▸ **Task description**
The output must match the entries below exactly.
──────── Records to process ────────
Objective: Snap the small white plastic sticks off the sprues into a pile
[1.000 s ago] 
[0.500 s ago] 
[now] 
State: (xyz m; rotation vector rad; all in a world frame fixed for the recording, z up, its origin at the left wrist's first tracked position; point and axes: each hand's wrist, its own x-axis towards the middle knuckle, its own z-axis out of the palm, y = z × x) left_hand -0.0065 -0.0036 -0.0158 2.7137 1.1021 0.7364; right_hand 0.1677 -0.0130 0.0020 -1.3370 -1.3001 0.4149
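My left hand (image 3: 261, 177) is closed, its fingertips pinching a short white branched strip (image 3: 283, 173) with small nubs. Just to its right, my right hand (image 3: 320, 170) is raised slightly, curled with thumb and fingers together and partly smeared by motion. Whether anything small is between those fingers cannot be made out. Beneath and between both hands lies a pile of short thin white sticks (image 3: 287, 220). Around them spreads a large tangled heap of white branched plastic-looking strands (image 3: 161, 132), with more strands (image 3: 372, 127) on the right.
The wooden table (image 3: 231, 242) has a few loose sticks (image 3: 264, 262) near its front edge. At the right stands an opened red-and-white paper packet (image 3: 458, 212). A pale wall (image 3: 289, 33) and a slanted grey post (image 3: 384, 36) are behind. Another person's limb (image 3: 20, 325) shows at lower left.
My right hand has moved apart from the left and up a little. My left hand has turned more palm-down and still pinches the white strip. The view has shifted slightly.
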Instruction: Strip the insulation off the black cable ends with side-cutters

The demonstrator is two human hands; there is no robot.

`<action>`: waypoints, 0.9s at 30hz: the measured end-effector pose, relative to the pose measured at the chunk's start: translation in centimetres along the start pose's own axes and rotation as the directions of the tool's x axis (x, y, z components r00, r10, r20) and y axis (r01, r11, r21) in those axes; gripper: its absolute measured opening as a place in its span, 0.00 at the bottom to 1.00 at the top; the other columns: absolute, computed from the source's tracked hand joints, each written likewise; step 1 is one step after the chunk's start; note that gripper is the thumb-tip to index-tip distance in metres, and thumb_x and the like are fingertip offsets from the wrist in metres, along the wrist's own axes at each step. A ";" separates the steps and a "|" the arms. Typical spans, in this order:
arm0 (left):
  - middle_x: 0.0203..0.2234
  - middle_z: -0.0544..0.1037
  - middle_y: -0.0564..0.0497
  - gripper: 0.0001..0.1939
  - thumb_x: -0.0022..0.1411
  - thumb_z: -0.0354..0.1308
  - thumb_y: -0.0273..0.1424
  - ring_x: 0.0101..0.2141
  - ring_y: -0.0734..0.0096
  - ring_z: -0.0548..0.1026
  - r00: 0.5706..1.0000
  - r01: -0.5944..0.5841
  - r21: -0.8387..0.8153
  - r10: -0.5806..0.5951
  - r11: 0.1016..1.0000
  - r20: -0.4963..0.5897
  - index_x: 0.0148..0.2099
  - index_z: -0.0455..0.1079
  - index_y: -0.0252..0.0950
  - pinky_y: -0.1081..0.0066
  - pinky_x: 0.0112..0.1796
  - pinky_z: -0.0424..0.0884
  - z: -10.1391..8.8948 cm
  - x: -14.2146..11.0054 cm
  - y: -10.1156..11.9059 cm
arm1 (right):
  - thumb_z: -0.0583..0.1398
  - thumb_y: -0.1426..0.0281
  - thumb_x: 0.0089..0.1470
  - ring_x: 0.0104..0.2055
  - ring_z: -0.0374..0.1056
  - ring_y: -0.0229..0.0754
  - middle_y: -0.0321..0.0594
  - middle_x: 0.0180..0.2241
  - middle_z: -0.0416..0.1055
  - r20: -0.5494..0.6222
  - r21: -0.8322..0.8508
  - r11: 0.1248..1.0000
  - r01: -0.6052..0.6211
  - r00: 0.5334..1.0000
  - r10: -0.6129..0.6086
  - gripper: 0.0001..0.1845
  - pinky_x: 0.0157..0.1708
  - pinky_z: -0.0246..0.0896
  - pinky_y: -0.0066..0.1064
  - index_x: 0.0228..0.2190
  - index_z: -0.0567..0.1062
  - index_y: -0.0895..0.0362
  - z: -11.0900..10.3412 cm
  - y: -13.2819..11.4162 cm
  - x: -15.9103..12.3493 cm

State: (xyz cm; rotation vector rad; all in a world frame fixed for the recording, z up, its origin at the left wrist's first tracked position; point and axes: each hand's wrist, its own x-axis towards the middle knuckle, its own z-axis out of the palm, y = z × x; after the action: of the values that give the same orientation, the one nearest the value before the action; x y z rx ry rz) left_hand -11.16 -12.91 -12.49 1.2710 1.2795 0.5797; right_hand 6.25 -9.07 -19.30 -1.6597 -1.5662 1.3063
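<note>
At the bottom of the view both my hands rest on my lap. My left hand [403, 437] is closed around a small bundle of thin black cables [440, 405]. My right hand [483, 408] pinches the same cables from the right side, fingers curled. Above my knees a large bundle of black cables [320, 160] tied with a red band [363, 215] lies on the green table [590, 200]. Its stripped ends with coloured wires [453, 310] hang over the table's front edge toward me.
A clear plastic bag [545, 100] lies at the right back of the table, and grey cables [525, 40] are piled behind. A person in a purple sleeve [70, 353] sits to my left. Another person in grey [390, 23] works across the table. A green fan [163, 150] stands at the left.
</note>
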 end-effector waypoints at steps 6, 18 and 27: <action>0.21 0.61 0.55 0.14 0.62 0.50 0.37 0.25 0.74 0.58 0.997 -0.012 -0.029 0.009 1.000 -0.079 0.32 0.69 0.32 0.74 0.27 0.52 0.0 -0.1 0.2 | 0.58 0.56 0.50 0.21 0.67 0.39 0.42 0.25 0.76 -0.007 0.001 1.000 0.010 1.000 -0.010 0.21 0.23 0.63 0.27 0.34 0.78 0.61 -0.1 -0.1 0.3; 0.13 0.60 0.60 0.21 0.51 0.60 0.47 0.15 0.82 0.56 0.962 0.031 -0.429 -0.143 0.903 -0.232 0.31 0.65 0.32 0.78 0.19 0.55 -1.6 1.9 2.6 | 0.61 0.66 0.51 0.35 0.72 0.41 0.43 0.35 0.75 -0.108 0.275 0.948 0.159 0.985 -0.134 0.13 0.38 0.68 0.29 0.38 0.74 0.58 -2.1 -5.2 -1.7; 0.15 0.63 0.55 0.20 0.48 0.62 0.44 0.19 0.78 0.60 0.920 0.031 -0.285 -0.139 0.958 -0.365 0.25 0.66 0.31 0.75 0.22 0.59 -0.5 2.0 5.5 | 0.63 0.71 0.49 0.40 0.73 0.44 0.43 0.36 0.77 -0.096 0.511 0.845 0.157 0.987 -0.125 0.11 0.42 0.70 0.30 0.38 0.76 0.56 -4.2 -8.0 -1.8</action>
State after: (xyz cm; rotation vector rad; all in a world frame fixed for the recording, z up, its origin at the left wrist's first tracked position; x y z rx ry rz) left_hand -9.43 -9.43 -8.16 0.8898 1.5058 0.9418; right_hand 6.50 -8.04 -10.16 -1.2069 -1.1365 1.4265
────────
▸ **Solution for this task**
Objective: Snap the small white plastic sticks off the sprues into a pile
[1.000 s ago] 
[0.500 s ago] 
[now] 
State: (xyz m; rotation vector rad; all in a world frame fixed for the recording, z up, its origin at the left wrist's first tracked position; point and axes: each hand's wrist, its own x-axis towards the middle knuckle, its own z-axis out of the palm, y = z × x) left_hand -0.0065 -0.0036 -0.0158 2.7137 1.1021 0.7364; right_hand 0.1677 -0.0130 0.0020 -1.3370 -1.3001 0.4149
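My left hand (image 3: 261, 177) is closed, its fingertips pinching a short white branched strip (image 3: 283, 173) with small nubs. Just to its right, my right hand (image 3: 320, 170) is raised slightly, curled with thumb and fingers together and partly smeared by motion. Whether anything small is between those fingers cannot be made out. Beneath and between both hands lies a pile of short thin white sticks (image 3: 287, 220). Around them spreads a large tangled heap of white branched plastic-looking strands (image 3: 161, 132), with more strands (image 3: 372, 127) on the right.
The wooden table (image 3: 231, 242) has a few loose sticks (image 3: 264, 262) near its front edge. At the right stands an opened red-and-white paper packet (image 3: 458, 212). A pale wall (image 3: 289, 33) and a slanted grey post (image 3: 384, 36) are behind. Another person's limb (image 3: 20, 325) shows at lower left.
My right hand has moved apart from the left and up a little. My left hand has turned more palm-down and still pinches the white strip. The view has shifted slightly.
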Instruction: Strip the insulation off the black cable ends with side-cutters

The demonstrator is two human hands; there is no robot.

`<action>`: waypoints, 0.9s at 30hz: the measured end-effector pose, relative to the pose measured at the chunk's start: translation in centimetres along the start pose's own axes and rotation as the directions of the tool's x axis (x, y, z components r00, r10, r20) and y axis (r01, r11, r21) in those axes; gripper: its absolute measured opening as a place in its span, 0.00 at the bottom to 1.00 at the top; the other columns: absolute, computed from the source's tracked hand joints, each written likewise; step 1 is one step after the chunk's start; note that gripper is the thumb-tip to index-tip distance in metres, and thumb_x and the like are fingertip offsets from the wrist in metres, along the wrist's own axes at each step. A ";" separates the steps and a "|" the arms. Typical spans, in this order:
arm0 (left):
  - middle_x: 0.0203..0.2234
  - middle_z: -0.0544..0.1037
  - middle_y: -0.0564..0.0497
  - gripper: 0.0001..0.1939
  - thumb_x: -0.0022..0.1411
  - thumb_z: -0.0354..0.1308
  - thumb_y: -0.0273..0.1424
  - ring_x: 0.0101..0.2141
  - ring_y: -0.0734..0.0096
  - ring_z: -0.0548..0.1026
  - r00: 0.5706..1.0000
  - r01: -0.5944..0.5841
  - r21: -0.8387..0.8153
  - r10: -0.5806..0.5951
  - r11: 0.1016..1.0000
  - r20: -0.4963..0.5897
  - index_x: 0.0148..0.2099
  - index_z: -0.0455..0.1079
  - index_y: -0.0252..0.0950
  - pinky_y: -0.1081..0.0066
  - pinky_x: 0.0112..0.1796
  - pinky_z: -0.0424..0.0884
  - z: -10.1391..8.8948 cm
  - x: -14.2146..11.0054 cm
  - y: -10.1156..11.9059 cm
arm1 (right):
  - thumb_z: -0.0583..0.1398
  - thumb_y: -0.1426..0.0281
  - thumb_x: 0.0089..0.1470
  - ring_x: 0.0104..0.2055
  - ring_z: -0.0374..0.1056
  - ring_y: -0.0229..0.0754
  - middle_y: -0.0321..0.0594
  - middle_x: 0.0180..0.2241
  - middle_z: -0.0416..0.1055
  - r20: -0.5494..0.6222
  - r21: -0.8322..0.8508
  - r11: 0.1248..1.0000
  - r01: -0.6052..0.6211
  - r00: 0.5334..1.0000
  - r10: -0.6129..0.6086
  - gripper: 0.0001..0.1845
  - pinky_x: 0.0157..0.1708
  - pinky_z: -0.0246..0.0896
  - pinky_y: -0.0066..0.1064
  - index_x: 0.0228..0.2190
  - index_z: -0.0567..0.1062
  - index_y: -0.0895..0.0362
  - z: -11.0900..10.3412 cm
  - y: -13.2819..11.4162 cm
  - x: -15.9103..12.3493 cm

State: (xyz cm; rotation vector rad; all in a world frame fixed for the recording, z up, its origin at the left wrist's first tracked position; point and axes: each hand's wrist, its own x-axis towards the middle knuckle, its own z-axis out of the palm, y = z × x; after the action: of the values that give the same orientation, the one nearest the value before the action; x y z rx ry rz) left_hand -11.16 -12.91 -12.49 1.2710 1.2795 0.5797; right_hand 6.25 -9.07 -19.30 -1.6597 -1.5662 1.3063
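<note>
At the bottom of the view both my hands rest on my lap. My left hand [403, 437] is closed around a small bundle of thin black cables [440, 405]. My right hand [483, 408] pinches the same cables from the right side, fingers curled. Above my knees a large bundle of black cables [320, 160] tied with a red band [363, 215] lies on the green table [590, 200]. Its stripped ends with coloured wires [453, 310] hang over the table's front edge toward me.
A clear plastic bag [545, 100] lies at the right back of the table, and grey cables [525, 40] are piled behind. A person in a purple sleeve [70, 353] sits to my left. Another person in grey [390, 23] works across the table. A green fan [163, 150] stands at the left.
</note>
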 end-effector waypoints at steps 6, 18 and 27: <action>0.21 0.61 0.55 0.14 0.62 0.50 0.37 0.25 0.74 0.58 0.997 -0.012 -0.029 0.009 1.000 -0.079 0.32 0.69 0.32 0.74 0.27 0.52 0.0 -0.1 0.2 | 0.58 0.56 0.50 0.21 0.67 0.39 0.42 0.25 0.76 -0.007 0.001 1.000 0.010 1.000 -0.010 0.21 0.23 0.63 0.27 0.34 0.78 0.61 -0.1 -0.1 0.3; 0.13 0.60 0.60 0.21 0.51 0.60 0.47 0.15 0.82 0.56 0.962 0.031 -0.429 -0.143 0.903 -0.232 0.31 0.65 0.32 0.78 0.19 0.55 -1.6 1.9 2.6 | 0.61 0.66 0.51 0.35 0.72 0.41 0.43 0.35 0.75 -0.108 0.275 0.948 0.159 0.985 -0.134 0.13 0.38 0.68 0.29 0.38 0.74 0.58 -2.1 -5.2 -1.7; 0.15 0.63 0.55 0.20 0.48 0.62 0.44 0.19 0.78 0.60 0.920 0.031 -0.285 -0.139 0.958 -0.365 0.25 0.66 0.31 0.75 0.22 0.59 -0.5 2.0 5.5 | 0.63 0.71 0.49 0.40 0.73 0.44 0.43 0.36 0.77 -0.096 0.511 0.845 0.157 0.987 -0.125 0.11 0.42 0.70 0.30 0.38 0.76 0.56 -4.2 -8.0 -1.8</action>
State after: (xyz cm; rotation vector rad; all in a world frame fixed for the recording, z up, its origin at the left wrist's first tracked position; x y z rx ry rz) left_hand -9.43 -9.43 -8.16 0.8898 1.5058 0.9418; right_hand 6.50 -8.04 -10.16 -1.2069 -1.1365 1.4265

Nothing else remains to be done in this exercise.